Private credit's ability to grow in the face of market turbulence will be tested anew as volatility persists and public market access contracts. As this happens, we expect lower rated companies to lean more heavily on private credit lenders for financing support, similar to what happened when credit markets contracted on the heels of the pandemic.

  • Eying opportunities and bracing for the next big test. While private credit's market share has continued to accelerate through downturns, growth will not come risk-free. For instance, fewer deals will mean more growth in net asset value (NAV) loans, which provide liquidity when leveraged buyout (LBO) exits slow. Performance will also be tested as LBOs struggle in a deteriorating economic environment
  • Bank lending to private markets points to high borrower concentrations. US banks have significantly increased their share of lending to non-bank financials – representing 11% of loan book for the top 25 US banks in 2024 compared to just 4% a decade ago. The smaller US banks have a much smaller exposure relative to their loan book, but they are growing it rapidly.

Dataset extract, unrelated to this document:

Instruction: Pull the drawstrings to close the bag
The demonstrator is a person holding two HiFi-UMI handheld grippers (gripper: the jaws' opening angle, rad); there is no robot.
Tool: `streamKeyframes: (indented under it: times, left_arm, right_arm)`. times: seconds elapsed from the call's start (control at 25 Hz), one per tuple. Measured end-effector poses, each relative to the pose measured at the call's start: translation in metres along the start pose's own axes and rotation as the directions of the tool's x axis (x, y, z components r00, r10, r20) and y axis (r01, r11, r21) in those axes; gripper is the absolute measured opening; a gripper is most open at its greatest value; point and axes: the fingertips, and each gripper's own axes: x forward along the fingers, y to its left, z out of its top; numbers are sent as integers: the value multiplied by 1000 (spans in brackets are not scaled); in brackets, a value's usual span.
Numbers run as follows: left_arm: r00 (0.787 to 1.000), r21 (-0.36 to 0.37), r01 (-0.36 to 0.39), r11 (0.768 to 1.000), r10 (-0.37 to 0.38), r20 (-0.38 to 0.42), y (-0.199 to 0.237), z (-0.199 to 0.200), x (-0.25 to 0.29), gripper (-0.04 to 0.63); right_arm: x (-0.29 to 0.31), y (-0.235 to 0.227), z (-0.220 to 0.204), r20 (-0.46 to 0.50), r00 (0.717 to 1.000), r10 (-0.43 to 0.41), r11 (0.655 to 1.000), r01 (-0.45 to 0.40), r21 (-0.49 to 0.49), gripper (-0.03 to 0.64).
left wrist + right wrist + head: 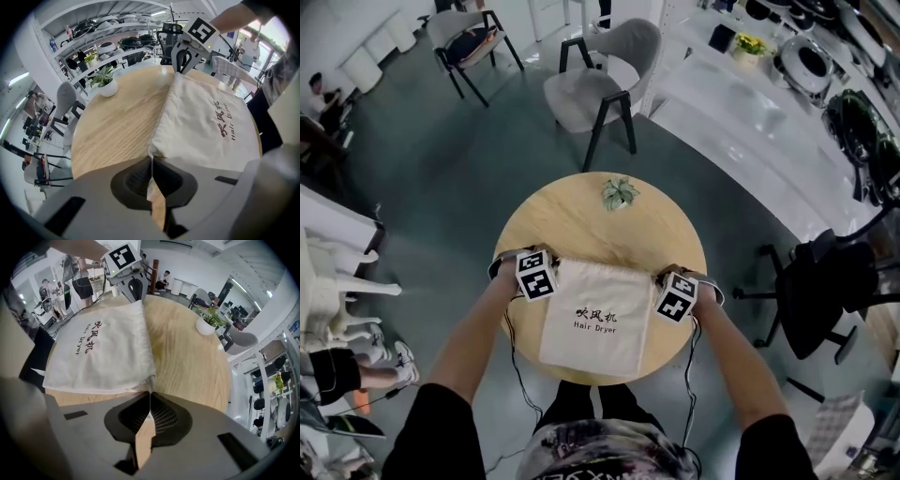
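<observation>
A white cloth bag (598, 319) printed "Hair Dryer" lies flat on a round wooden table (581, 211), its mouth edge away from me. My left gripper (553, 266) is shut on the bag's far left corner. My right gripper (658, 277) is shut on the far right corner. In the left gripper view the closed jaws (151, 157) pinch the tip of the bag (206, 122), and the right gripper (180, 65) stands at the other corner. The right gripper view shows its jaws (151, 392) closed on a thin tip of the bag (103, 348). I cannot tell cord from cloth there.
A small potted plant (620, 193) stands at the table's far edge. A grey chair (600, 84) is beyond the table, a black office chair (825, 281) is to the right, and a long white counter (741, 112) runs along the back right.
</observation>
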Motion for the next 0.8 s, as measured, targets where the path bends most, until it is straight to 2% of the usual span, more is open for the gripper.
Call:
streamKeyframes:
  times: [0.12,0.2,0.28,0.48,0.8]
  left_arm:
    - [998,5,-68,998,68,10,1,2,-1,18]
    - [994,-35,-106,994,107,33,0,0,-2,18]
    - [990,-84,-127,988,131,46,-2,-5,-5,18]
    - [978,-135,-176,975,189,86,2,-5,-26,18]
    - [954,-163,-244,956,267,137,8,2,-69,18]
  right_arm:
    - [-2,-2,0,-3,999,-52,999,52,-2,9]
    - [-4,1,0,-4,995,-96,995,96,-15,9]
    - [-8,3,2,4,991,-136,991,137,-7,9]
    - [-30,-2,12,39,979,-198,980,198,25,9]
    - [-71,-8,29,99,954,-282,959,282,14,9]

  • Data infrastructure will help fuel ABF growth. Demand for asset-backed finance (ABF) has been fueled by demand for infrastructure such as data centers and fiber networks. While data center debt issuance in the ABF market was very strong this first quarter, market turbulence may slow momentum.
  • Insurance will continue to increase private credit exposure. As volatility grows, private credit's allure will also grow for long term investors such as insurance, an industry better built to weather cyclical storms. Even without volatile conditions, we expect more life insurance companies will continue to leverage the expertise of alternative asset managers to grow their private assets while these same managers will grow their footprint in insurance to build market share.
  • US regulatory pressures will ease. As policy priorities of the second Trump administration take shape, regulatory efforts such as reporting requirements will likely be toned down. If anything, the focus will shift more toward facilitating capital formation, including expansion of retail investor access to private markets, and modernizing the existing regulatory framework.
  • Private credit will continue to attract new players. However long volatile conditions persist, it seems likely that private credit will continue to attract more participants eager for higher-return opportunities. A the same time, a recession would weigh heavily on asset quality just when regulatory oversight is dialing back – which will put increasing importance on the long term capital funding critical to stability in this still-opaque sector.